Supercars

Brad Jones Racing heads into the Pirtek Enduro Cup looking for a breakthrough V8 Supercars long distance result at its 200th Championship round start.

Despite having a reputation as enduro specialists, the reality is the team based in Albury has never finished on the podium at the 500km Bathurst warm-up or won the Bathurst 1000 itself.

It gets the chance to start rectifying that this weekend at the Wilson Security Sandown 500, for which Fabian Coulthard and Luke Youlden in the Lockwood Racing Holden Commodore VF are among the leading contenders.

Teammates Jason Bright and Andrew Jones in the Team BOC entry will also be a strong chance for the podium.
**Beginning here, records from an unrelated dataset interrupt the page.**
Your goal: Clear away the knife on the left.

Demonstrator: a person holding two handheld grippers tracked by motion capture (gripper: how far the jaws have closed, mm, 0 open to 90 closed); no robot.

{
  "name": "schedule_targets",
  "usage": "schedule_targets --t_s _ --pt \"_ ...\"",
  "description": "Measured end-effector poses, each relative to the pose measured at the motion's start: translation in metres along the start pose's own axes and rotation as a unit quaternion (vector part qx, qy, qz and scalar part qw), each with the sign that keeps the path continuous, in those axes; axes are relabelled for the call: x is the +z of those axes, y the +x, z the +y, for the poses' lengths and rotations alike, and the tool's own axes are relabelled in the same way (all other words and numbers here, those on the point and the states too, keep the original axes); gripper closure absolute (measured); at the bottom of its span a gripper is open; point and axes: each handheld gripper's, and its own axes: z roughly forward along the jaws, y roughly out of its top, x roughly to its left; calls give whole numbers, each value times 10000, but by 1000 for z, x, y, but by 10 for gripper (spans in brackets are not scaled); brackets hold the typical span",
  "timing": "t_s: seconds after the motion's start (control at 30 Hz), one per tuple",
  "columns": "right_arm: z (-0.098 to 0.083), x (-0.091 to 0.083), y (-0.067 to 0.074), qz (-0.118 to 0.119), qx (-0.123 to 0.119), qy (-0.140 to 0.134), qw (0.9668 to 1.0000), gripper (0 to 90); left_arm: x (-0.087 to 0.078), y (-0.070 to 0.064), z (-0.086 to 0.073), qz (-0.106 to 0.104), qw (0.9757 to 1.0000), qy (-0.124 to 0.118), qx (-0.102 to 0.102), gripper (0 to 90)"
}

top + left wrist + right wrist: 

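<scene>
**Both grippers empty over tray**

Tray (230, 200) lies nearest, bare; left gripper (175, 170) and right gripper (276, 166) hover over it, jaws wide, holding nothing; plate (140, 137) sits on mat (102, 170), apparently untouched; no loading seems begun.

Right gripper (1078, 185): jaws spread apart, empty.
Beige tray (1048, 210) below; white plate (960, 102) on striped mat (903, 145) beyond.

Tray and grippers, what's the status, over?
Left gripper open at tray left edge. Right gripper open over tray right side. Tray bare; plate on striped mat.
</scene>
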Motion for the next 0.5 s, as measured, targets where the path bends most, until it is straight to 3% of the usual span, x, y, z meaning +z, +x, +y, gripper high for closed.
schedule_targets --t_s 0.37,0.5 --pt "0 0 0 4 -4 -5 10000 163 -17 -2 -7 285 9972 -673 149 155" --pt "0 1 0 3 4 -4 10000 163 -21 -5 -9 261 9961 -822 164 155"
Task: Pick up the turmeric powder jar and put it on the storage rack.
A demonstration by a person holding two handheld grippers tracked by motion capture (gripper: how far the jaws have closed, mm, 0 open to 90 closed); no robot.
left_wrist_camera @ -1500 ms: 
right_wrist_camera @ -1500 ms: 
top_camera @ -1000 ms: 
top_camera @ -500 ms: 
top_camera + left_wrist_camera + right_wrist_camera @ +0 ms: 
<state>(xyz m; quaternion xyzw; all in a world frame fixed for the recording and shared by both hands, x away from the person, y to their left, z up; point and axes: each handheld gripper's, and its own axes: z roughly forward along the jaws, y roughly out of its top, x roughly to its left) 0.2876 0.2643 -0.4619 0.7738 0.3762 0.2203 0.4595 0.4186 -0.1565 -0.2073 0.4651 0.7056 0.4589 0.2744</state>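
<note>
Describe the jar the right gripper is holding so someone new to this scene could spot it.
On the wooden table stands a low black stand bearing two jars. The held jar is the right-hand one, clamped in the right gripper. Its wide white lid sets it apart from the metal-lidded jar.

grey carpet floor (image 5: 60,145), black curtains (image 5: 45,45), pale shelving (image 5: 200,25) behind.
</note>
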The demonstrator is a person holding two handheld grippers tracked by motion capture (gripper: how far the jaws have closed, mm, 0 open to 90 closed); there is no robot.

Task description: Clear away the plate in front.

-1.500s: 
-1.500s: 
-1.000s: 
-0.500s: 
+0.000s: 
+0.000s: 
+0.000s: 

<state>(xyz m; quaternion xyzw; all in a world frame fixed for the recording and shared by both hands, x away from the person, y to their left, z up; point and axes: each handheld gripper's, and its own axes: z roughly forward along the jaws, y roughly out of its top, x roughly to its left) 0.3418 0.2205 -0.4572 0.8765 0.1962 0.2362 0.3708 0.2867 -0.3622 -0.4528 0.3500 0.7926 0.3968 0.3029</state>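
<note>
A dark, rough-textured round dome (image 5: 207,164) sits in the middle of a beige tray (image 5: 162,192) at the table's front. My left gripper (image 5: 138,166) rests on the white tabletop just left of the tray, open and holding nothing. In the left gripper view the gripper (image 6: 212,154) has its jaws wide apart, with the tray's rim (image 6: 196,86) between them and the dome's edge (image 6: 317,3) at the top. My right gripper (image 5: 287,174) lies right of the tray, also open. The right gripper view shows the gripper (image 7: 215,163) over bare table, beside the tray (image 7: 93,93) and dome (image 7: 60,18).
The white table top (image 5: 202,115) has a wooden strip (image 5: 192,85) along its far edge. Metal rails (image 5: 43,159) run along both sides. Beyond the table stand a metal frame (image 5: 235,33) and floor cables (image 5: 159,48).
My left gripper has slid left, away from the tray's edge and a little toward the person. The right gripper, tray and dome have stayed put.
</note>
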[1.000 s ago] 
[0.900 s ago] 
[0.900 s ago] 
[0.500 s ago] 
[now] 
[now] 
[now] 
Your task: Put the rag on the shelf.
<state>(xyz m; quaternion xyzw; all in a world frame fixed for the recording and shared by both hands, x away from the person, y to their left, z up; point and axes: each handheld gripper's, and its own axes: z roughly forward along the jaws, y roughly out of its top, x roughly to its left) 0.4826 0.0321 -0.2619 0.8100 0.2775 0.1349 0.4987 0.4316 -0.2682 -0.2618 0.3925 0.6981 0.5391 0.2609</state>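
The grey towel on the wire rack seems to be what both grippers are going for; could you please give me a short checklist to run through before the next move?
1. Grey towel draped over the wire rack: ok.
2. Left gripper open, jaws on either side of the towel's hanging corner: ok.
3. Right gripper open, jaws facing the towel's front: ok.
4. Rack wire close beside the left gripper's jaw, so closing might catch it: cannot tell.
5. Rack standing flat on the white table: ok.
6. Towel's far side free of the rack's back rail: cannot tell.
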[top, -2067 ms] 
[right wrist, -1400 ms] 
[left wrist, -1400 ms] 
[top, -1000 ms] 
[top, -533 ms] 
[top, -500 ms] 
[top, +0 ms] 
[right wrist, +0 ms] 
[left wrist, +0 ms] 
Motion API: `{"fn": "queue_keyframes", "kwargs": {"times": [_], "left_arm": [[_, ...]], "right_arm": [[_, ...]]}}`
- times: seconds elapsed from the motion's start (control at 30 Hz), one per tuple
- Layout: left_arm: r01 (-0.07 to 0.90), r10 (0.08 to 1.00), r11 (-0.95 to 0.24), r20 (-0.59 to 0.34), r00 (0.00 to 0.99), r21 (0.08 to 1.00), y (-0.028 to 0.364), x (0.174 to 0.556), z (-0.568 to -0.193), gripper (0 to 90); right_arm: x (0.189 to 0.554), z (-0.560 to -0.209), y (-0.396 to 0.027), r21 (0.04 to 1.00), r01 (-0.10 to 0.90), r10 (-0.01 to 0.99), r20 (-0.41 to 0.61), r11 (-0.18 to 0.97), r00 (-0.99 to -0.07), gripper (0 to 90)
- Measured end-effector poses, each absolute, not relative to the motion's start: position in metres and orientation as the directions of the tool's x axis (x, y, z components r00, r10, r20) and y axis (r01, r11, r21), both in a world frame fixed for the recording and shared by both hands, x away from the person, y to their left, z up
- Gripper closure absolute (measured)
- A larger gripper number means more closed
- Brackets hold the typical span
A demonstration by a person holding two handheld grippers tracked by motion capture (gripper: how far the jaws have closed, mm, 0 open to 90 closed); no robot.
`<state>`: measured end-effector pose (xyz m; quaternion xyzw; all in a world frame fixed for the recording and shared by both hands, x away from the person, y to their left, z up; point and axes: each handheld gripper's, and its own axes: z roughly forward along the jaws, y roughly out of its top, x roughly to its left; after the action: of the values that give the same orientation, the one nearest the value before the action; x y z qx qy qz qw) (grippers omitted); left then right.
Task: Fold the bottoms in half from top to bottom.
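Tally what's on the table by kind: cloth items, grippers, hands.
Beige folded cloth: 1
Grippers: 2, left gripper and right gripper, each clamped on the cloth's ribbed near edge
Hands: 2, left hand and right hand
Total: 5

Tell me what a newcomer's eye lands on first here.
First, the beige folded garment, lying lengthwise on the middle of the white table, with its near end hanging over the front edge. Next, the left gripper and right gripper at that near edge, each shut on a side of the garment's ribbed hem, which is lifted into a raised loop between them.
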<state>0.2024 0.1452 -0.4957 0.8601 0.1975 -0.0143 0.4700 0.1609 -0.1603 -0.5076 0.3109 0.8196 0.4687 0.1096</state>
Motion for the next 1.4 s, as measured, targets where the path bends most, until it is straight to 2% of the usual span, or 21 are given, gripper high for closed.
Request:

BJR’s previous best 500km result was a fourth in 2003 for team co-owner Brad Jones and John Bowe, sharing a Ford Falcon. But BJR has twice finished second at Bathurst via Jones and Scotsman John Cleland in a Falcon in 2001 and the late Jason Richards and Cameron McConville in a Commodore in 2009.

The team’s reputation for being enduro specialists grew out of its early years in V8 Supercars racing when it would almost invariably be on the pace at Bathurst whether doing well the rest of the season or not.

In part that grew out of a strong strategic ability, born of its involvement in NASCAR and AUSCAR racing and an understanding of how to best exploit safety cars.

“We were usually very, very competitive every single year in the enduros no matter how competitive we were in the sprint races,” Jones told v8supercars.com.au.

While Jones concedes that strategy advantage isn’t so pronounced these days, the advent of the New Generation race car in 2013 has delivered the team the ability to be more competitive more evenly across the season.

It finished third in last year’s Teams’ Championship and is running fourth in 2014. Coulthard runs fifth in the 2014 Drivers’ Championship and Bright – who has displayed pace if not consistency – runs 10th.

At Sandown the BJR cars have not traditionally enjoyed the many 90 degree turns, tending to perform better on flowing tracks such as Bathurst. But Jones is confident this weekend can mark a breakthrough.

“I think the stop-start nature of the joint is not as conducive for results for the setup that we run,” he conceded. “But I think we will be strong. At one stage last year Fabian came out of the pits in front of (eventual race winner Jamie Whincup’s co-driver) Paul Dumbrell and drove away from him. I only use that as an example because it shows we can produce the goods all things being even and we have clicked on the right setup.

“A win is going to be hard, but if we get on to the right setup pretty early that will make the difference. Strategy also plays a pretty important part at Sandown because the lap is over in one minute 10 seconds, and so you can’t afford to go a lap down.”

Jones said he was encouraged by the team’s performance at the Sydney Motorsport Park 400, where Coulthard qualified second and finished third in the 200km mini-marathon Race 28, while Bright finished sixth despite having to queue in pitlane.

The results were indicative of the team’s progress dialling the nervousness out of the new generation Triple Eight-sourced front ends in both the Lockwood and BOC entries. They have a slightly different geometry to the predecessor design, which is in part intended to ease the pressure on the power steering systems.

However, engine horsepower upgrades won’t be coming for BJR from Noonan Race Engines for Sandown, which Jones concedes is a potential issue.

“Sandown is very much a circuit that relies heavily on engine and so you have to have everything going for you,” Jones said. “But I still think we are in pretty good shape. It will be hard to tell until we actually get there.”

Jones admitted a win at Bathurst would mean more to him than a result at Sandown. As a driver he finished on the podium four times and in the top 10 another five times in the 1000km classic but never won.

This year’s Supercheap Auto Bathurst 1000 marks the 20th anniversary of one of his finest drives at Mount Panorama, when he took the Holden Racing Team Commodore he was sharing with debutante Crag Lowndes from the edge of being lapped to seconds from taking the race lead. Lowndes then jumped in the car and nearly won the race after a heated battle with Bowe.

“Bathurst is certainly my personal target,” Jones said. “But we want to win every race we compete in.”